▶ What the task requires
Tally every line in the entries below that holds "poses", then give only the total.

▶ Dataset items
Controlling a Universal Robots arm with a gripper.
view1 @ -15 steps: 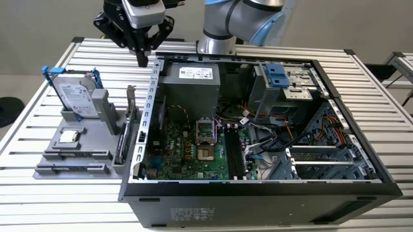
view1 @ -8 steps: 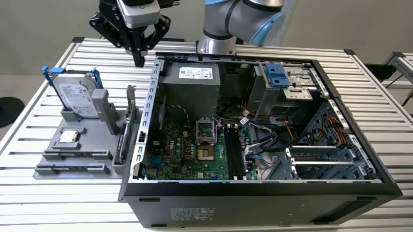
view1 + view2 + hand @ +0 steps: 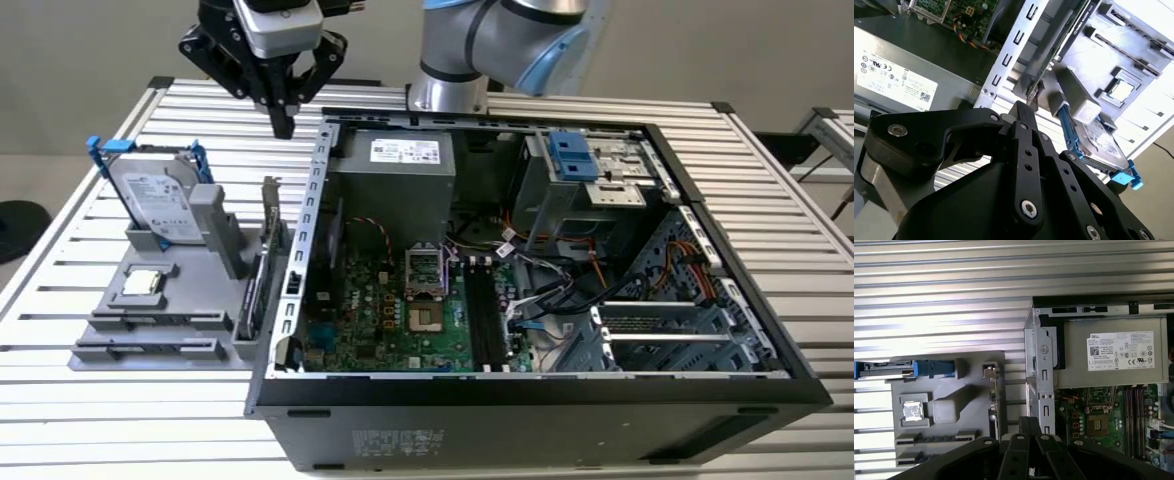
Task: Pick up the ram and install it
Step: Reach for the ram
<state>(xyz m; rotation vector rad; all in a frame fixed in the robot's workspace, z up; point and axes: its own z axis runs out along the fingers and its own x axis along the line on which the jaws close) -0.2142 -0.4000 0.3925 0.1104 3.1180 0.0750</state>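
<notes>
**Overhead, claw shut and empty; ram in its fixture**

In the upper left of the exterior view, the gripper (image 3: pixel 283 125) hangs above the slatted table, just beside the far corner of the open computer case (image 3: pixel 534 385). Its fingers are pressed together with nothing between them, as both wrist views also suggest.

The ram (image 3: pixel 158 319) appears to be the dark stick lying on edge in a slot of the grey fixture (image 3: pixel 200 300), at the exterior view's lower left and well apart from the claw.

For a clean pick, I judge the claw should open and line up with the stick's long edge. It should grip mid-length and stay clear of the neighbouring hard drive (image 3: pixel 154 205) and upright card (image 3: pixel 271 240).
</notes>
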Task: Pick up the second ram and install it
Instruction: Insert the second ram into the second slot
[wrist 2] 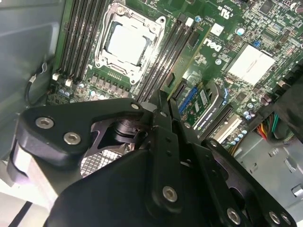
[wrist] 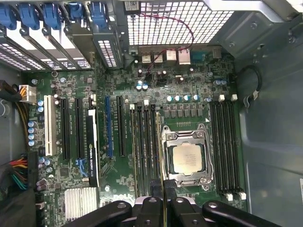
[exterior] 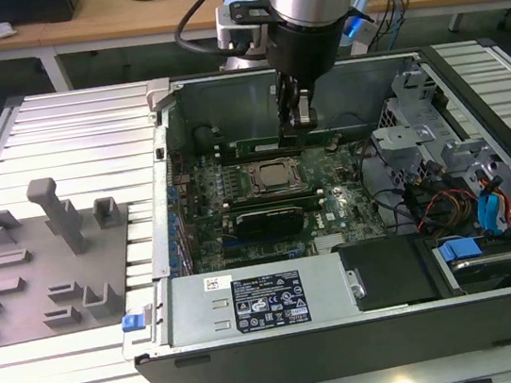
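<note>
1. The gripper (exterior: 295,121) hangs inside the open computer case (exterior: 260,362), low over the motherboard (exterior: 343,208), just beyond the CPU socket (exterior: 273,178) as the exterior view shows it.

2. Tool state — the fingers (wrist: 171,191) are drawn close together, pinching a thin green edge between them. I take that edge for the second ram (wrist: 158,142): in the first wrist view it runs as a narrow strip straight out from the fingertips, alongside the CPU socket (wrist: 185,158).

3. In the second wrist view the same stick (wrist 2: 189,56) shows as a thin line leading away from the fingertips over the dark memory slots (wrist 2: 165,56).

4. Key relation — the stick's long axis lies parallel to the slot bank beside the socket, held edge-down, directly under the tool rather than off to a side. It looks lined up over a slot next to the socket; whether it is already seated or just above the slot I cannot tell.

5. On the socket's other side sits another bank of slots (wrist: 226,146).

6. The grey fixture plate (exterior: 47,268) with its pegs lies outside the case, toward the exterior view's left, well apart from the arm.
</note>
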You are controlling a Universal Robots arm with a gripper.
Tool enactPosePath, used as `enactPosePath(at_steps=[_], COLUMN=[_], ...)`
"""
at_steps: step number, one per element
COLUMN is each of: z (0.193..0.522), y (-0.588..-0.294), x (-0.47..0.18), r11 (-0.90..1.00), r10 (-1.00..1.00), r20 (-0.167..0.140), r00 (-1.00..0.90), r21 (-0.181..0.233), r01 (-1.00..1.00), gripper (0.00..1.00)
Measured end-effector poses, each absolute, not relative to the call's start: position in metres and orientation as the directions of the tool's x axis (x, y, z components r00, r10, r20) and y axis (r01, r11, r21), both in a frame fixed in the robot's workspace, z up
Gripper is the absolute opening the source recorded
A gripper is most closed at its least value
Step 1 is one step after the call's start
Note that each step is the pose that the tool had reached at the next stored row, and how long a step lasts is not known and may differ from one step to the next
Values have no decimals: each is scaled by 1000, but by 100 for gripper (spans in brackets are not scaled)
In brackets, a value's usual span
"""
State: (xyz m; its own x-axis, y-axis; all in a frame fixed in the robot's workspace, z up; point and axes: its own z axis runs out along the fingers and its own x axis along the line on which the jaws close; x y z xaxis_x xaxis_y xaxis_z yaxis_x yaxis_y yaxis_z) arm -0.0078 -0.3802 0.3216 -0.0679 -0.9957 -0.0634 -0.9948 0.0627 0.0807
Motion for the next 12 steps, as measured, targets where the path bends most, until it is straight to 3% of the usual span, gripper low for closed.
enactPosePath(at_steps=[12], z=[301], y=[-381], x=[-8], r11=[63], r10=[-996], r20=[-54], r00=[-68], r21=[80], r01=[-995], gripper=[13])
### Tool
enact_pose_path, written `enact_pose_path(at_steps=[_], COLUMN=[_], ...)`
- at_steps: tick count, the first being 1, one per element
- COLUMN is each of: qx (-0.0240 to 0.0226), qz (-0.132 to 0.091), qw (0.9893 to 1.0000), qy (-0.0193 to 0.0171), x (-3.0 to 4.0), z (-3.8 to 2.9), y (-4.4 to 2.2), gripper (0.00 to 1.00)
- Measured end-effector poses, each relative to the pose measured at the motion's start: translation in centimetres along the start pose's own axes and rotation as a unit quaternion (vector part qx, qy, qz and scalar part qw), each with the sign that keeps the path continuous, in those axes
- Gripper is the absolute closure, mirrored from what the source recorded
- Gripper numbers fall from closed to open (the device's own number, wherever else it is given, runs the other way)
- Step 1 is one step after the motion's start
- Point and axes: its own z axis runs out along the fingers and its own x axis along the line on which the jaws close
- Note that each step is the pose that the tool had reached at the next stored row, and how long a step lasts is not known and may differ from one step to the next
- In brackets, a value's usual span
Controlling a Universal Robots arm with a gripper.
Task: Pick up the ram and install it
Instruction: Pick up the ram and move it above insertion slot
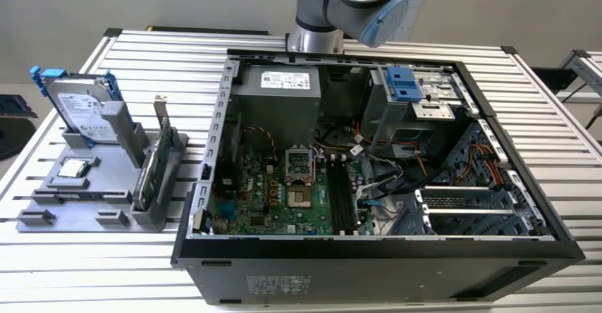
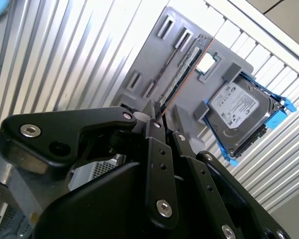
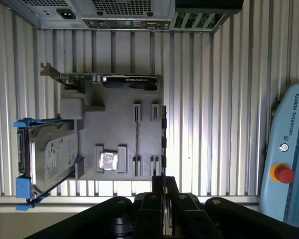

▶ Solution for this exercise
2